実を言うと少しだけ悩んでいる。せめて一人でも、日本にマネージャーが残るべきではないのかと。
もちろん世界へ行きたい。風丸とも約束したのだ、世界での彼の活躍をこの目で見たいと心の底から思っている。でもチームを外れる彼らのことを考えると後ろ髪をひかれるような思いも感じている。
緑川はおひさま園に戻る、と言っていたが吹雪は合宿所にひとりきりだ。確かに他にもバックアップしてくれる大人がいないわけではない。せめてここが北海道であるならば、彼を残していくことも考えたが、ここは彼にとっては異国とも変わらない地で。そんな場所に吹雪を残していくことは同じチームメイトとして酷く心配になる。
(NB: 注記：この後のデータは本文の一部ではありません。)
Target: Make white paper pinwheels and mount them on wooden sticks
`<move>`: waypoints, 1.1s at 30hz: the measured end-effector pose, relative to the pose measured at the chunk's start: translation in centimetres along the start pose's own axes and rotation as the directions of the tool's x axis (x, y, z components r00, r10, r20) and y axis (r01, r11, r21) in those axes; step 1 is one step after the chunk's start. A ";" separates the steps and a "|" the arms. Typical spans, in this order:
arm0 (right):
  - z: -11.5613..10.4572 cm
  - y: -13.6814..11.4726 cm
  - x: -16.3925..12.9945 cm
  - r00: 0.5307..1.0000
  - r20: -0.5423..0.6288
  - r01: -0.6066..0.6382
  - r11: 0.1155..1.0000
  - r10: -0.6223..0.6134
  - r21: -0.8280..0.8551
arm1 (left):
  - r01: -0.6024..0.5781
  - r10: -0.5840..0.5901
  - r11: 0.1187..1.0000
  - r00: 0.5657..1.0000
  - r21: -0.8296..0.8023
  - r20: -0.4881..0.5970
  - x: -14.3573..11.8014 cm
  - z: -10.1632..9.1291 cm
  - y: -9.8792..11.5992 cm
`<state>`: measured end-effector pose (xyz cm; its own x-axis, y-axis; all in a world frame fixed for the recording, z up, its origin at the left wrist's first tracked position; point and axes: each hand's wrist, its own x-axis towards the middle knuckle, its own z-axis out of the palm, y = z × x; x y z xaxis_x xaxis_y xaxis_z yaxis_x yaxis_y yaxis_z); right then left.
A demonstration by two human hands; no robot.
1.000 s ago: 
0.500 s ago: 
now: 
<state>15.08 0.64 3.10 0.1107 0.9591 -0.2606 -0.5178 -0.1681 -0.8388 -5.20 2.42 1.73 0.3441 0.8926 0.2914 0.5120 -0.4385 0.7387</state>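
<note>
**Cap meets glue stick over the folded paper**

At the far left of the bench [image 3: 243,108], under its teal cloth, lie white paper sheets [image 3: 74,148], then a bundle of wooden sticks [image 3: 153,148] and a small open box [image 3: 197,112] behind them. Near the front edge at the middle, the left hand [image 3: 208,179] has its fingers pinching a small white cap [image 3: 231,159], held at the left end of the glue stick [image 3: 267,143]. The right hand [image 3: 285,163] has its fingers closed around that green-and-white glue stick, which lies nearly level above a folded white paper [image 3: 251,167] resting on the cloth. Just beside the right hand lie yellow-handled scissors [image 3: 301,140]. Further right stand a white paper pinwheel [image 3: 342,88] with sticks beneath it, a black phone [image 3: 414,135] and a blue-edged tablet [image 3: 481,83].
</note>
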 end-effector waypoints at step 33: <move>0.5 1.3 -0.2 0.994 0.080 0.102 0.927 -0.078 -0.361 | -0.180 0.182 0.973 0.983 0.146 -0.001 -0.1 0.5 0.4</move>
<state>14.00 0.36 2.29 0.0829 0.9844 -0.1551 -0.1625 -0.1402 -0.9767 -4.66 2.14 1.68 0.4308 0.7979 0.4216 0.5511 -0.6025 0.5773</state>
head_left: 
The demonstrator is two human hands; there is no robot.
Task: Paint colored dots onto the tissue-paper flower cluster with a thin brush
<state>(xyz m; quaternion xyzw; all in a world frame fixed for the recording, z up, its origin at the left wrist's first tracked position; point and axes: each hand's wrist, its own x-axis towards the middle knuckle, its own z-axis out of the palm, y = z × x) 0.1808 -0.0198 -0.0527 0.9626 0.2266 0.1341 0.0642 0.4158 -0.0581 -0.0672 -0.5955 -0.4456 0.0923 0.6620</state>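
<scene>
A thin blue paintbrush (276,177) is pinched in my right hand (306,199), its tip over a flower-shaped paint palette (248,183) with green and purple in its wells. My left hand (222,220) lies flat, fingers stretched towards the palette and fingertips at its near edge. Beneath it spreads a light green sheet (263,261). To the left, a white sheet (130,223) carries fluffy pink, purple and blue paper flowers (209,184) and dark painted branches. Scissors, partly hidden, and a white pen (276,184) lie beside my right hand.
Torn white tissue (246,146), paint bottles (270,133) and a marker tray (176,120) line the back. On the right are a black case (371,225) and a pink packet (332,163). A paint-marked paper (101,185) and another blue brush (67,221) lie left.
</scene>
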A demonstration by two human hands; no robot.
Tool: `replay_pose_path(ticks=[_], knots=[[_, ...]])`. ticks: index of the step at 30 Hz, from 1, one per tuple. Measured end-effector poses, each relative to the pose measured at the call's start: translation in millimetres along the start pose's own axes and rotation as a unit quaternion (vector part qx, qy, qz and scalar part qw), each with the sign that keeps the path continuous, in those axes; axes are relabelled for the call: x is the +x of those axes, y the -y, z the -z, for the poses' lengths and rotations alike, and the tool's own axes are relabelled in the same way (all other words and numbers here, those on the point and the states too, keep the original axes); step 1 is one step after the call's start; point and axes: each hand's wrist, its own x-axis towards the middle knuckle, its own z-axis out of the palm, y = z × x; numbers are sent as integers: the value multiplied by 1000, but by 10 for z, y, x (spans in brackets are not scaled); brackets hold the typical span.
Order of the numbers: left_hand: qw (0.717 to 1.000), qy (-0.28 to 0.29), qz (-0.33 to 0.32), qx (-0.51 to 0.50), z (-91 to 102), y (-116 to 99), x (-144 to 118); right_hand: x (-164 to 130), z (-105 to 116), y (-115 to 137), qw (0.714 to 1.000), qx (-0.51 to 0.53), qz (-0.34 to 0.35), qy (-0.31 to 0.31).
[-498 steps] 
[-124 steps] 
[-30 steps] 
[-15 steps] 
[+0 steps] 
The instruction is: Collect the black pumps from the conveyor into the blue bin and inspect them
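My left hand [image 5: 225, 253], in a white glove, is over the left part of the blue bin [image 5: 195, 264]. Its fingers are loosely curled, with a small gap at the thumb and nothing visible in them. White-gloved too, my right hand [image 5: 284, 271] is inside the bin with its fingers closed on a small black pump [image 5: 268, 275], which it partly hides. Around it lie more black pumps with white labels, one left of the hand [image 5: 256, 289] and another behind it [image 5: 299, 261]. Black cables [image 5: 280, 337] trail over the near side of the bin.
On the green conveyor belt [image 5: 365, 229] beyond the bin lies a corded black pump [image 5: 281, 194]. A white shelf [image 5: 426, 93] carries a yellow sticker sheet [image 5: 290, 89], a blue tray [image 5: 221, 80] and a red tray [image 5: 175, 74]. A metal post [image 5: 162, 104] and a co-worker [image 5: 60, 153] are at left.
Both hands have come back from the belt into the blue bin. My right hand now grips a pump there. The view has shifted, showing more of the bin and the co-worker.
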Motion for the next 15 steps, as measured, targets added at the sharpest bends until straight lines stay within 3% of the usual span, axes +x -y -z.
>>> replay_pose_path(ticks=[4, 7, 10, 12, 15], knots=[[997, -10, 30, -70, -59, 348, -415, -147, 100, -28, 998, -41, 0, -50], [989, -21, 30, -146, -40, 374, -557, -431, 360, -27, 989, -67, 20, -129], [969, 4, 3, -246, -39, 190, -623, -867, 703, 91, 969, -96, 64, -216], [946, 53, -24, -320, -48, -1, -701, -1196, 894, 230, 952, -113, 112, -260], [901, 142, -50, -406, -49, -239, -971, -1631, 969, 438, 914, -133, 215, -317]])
日本代表を支えるマネージャーとして、日本に残ることも相応しい行動なのではないだろうか。花織は彼に相応しい、立派なマネージャーでありたかった。
「士郎くん、緑川くん」
病院の待合室で花織が二人を呼ぶ。診察の順番はまだ回ってきそうにない。二人は首を傾げて花織の方へと視線を向けた。
「私、日本に残ろうかなって考えてるんだ」
「え?」
緑川が声を漏らす。吹雪は何も言わずに顔を顰めた。
「どうして?」
「だって、ふたりをサポートする人が必要だもの。マネージャーは私のほかにも三人いるし、目金くんもいるんだからチームの方は任せても大丈夫だと思う。でも二人をサポートする人がいないでしょう」
花織が眉根を下げて微笑む。
「二人はチームを離れたって仲間なんだから。ここでサポートする人も必要なんじゃないかなって」
「ダメだよ」
戯言をいう花織に吹雪が厳しい口調で言い切った。花織は吹雪を見つめる。吹雪はじっと花織を見据えていた。
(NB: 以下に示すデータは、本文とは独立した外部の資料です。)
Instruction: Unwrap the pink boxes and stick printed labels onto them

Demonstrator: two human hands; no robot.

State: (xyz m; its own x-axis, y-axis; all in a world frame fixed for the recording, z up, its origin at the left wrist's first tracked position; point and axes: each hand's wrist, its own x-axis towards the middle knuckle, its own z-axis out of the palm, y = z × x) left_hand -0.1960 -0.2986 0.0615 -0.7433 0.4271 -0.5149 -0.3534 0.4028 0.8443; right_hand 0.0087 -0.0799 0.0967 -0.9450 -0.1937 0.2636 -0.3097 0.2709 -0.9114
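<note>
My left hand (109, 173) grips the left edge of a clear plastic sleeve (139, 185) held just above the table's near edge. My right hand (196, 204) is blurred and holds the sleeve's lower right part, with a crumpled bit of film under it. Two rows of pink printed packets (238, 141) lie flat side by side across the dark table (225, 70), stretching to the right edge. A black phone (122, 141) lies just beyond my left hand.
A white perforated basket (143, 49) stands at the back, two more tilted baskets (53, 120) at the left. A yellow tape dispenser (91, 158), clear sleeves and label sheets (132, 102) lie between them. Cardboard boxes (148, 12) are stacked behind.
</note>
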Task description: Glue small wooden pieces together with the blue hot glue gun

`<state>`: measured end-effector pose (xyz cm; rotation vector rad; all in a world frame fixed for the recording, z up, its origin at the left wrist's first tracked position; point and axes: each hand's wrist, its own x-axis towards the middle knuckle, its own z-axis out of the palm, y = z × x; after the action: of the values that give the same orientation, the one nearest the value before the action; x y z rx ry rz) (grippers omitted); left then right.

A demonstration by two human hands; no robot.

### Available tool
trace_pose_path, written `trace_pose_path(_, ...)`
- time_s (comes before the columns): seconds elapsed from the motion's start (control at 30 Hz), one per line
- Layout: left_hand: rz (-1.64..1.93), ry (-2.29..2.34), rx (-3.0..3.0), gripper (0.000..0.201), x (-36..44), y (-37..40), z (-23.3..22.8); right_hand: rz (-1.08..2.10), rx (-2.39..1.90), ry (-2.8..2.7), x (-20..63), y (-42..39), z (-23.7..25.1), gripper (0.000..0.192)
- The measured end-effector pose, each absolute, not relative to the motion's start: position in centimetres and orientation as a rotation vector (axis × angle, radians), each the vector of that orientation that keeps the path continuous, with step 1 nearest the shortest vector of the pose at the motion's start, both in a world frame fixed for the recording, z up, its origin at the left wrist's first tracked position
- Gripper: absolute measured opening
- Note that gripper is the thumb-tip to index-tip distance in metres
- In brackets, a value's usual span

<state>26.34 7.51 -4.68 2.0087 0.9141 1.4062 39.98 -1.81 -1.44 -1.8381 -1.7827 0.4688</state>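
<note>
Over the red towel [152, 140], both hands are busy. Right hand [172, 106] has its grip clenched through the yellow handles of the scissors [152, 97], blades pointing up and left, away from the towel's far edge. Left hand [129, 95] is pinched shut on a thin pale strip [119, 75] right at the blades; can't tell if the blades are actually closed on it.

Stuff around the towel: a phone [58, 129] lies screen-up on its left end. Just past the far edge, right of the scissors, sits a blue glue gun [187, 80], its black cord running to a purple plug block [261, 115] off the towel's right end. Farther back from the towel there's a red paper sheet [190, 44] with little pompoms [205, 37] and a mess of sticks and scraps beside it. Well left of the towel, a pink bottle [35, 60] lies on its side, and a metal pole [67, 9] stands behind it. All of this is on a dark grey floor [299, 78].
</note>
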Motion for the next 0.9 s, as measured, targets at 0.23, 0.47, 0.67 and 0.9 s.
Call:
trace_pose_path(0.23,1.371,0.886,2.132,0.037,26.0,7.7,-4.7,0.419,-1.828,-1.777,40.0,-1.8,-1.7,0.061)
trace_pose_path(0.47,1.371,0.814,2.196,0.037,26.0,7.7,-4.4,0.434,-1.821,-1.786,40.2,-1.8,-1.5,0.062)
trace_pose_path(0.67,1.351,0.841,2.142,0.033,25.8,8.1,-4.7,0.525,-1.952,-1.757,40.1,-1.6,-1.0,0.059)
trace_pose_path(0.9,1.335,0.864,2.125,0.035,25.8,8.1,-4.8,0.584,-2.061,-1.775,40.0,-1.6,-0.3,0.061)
「花織さんが日本に残ったら、風丸くんはどうするの?」
「えっ……?」
花織は思いにもよらなかった言葉に目をぱちくりとさせた。吹雪は真面目な顔をして花織から視線をそらさずにいる。
「花織さんがいないと風丸くん、きっと満足にプレーできないよ」
「ついでにヒロトもね」
吹雪の言葉に同調するように緑川が付け加えた。実際そうであるとは言い切れないのだが、花織が日本に残るといえば落胆する選手が何人いるだろうか。花織のイナズマジャパンへの同行はチームのモチベーションに関わってくる問題だ。吹雪はそう考えている。
「で、でも……。」
「僕らは大丈夫。早く怪我を治してチームに合流する、それだけだよ。でもその前にイナズマジャパンが負けてしまったら意味がない」
FFIには一試合ごとに選手を入れ替えても良いというルールがある。二人も怪我さえ治せばチームに合流することは可能なのだ。
「花織さん」
吹雪がさり気無く花織の手を取る。そして険しい顔を一転させ、いつものふわりとした人の好い笑みを浮かべた。
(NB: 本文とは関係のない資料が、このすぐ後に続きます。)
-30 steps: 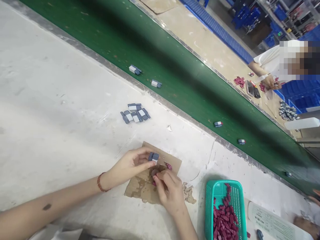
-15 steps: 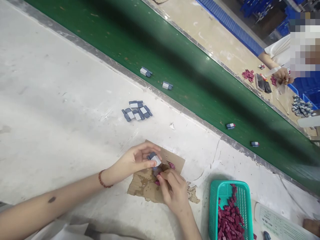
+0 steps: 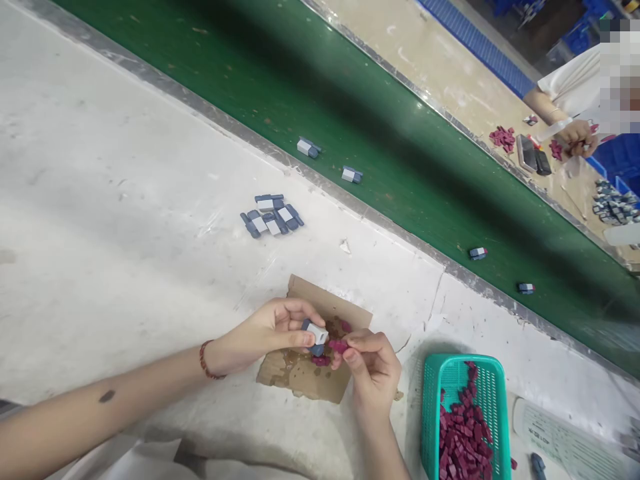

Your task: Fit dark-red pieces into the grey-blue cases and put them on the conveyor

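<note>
My left hand (image 3: 280, 330) is closed around a small blue-and-white plastic part (image 3: 317, 335), its white end turned to the right. Pinched between thumb and forefinger of my right hand (image 3: 373, 367) is a small dark-red piece (image 3: 339, 345), just beside the blue-and-white part; whether the two touch I cannot tell. Beneath both hands lies a piece of brown cardboard (image 3: 320, 387) with wet stains. More dark-red pieces (image 3: 321, 361) rest on it. Several blue-and-white parts (image 3: 273, 215) sit grouped on the white table beyond my left hand.
A teal basket (image 3: 429, 413) of dark-red pieces stands at the right, beside a bottle with printed text (image 3: 565, 437). A green conveyor belt (image 3: 240, 100) crosses behind, carrying a few blue-and-white parts (image 3: 352, 175). Across it, a co-worker's hands (image 3: 577, 137) handle small pieces.
My right hand has lifted a dark-red piece off the cardboard and brought it beside the blue-and-white part, which has turned in my left hand. Parts on the belt have shifted right in view.
</note>
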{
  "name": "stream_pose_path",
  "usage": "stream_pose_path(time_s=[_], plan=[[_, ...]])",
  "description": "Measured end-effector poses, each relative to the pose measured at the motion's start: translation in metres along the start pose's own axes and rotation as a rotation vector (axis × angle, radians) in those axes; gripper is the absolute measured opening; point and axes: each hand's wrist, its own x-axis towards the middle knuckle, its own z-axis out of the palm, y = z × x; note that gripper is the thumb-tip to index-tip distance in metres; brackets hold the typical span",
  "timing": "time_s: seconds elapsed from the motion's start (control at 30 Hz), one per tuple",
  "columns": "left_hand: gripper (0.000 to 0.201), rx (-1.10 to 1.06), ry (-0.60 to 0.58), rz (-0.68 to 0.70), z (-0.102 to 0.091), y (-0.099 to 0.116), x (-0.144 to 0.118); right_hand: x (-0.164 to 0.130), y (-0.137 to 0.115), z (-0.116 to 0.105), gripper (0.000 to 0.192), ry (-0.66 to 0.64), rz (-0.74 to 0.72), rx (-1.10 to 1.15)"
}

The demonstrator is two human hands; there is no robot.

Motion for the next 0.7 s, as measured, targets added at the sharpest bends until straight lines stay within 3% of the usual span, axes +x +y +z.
stream_pose_path(time_s=[0.2,0.37,0.7], plan=[[0.031,-0.025,0.024,0.169,0.000,-0.012,0.000,-0.003,0.002,0.010,0.030,0.060,0.062,0.100],[0.028,-0.011,0.004,0.230,0.000,-0.015,0.000,-0.002,0.005,0.013,0.029,0.068,0.073,0.120],[0.027,0.148,0.154,0.268,0.002,-0.017,-0.003,-0.005,0.006,0.016,0.032,0.063,0.121,-0.090]])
「僕らのためにも世界へ行って。待っててよ、僕らが戻ってくるのを」
「士郎くん……」
「でさ、たまにメール送ってよ。それで十分だからさ」
吹雪にこうして背を押されれば、決意が固まる。彼と共に世界へ。急に現実味を帯びて気が引き締まった。しかし僅かに心の中に燻るのは先日の出来事、今は小さな悩みだが、これはのちに大きく響くこととなる。
❀
いよいよライオコット島へ向けて出発をする。空港には選手の家族や雷門中サッカー部の皆、またテレビの取材などもイナズマジャパンが世界へ羽ばたくのを見送りに来ている。風丸と花織は見送りに来た雷門中サッカー部のマックスらに囲まれて、主に風丸がバシバシと背中を叩かれていた。
「アイツらのこと、頼むな」
「ああ」
虎丸の実家の隣に住んでいるお姉さん、乃々美さんの作ってきたお弁当にはしゃぐ壁山や栗松たちを見ながら半田が風丸に言う。風丸はああ、と頷いた。風丸は面倒見が良いから一年生には慕われている。
「花織とも仲良くやるんだよ」
影野と宍戸と話している花織を横目で見ながらマックスが風丸に囁いた。風丸はどきっとしてマックスを見る。マックスはいつものように飄々とした表情をしている。
「大丈夫だと思うけど。もう花織を泣かせたりしないでよね」
何度君たちの恋路の相談を受けたことか、と言いたげな表情をしてマックスは肩を竦める。半田は苦笑して肩を竦めた。でも彼も同じ意見らしい、花織を泣かせたら許さない。と言いたげな目をしている。半田はともかく、マックスも花織のことを大事な友人だと認識しているからこその言葉であった。
「ああ、もちろんだよ」
それに対して風丸は頼もしく頷く。男らしくて、これなら心配はなさそうだがとマックスは思う。だがこのカップルは、特に花織が色々な問題を呼び寄せる。
「花織」
マックスが風丸の隣に立っている花織を呼ぶ。花織がマックスの方を振り返ろうとするよりも早く、マックスは花織を風丸の方に軽く突飛ばした。きゃっ、と小さな悲鳴を上げた花織を風丸が素早く腕に抱きとめる。
「そうそう、花織はそうやって風丸とくっついてること。キミったらすぐに変なことで悩むんだから」
マックスが抱き合ったふたりを見て呆れ調子で言った。ふたりはお互いを見つめてさり気無く頬を赤らめる。それでも離れようとはしないのだから、このふたりは本当にしょうがない。
「ま、マックスくんったら……」
花織が少し照れたように彼を咎めるような口調で呟く。それでも彼が彼なりに自分の背中を押そうとしてくれていることを悟って花織は何も言わずに風丸に寄り添う。体勢は立て直したが、さりげなく繋いだ手はぎゅっと握り合ったままだ。それに気づいてマックスはますますやれやれと言わんばかりに目を伏せる。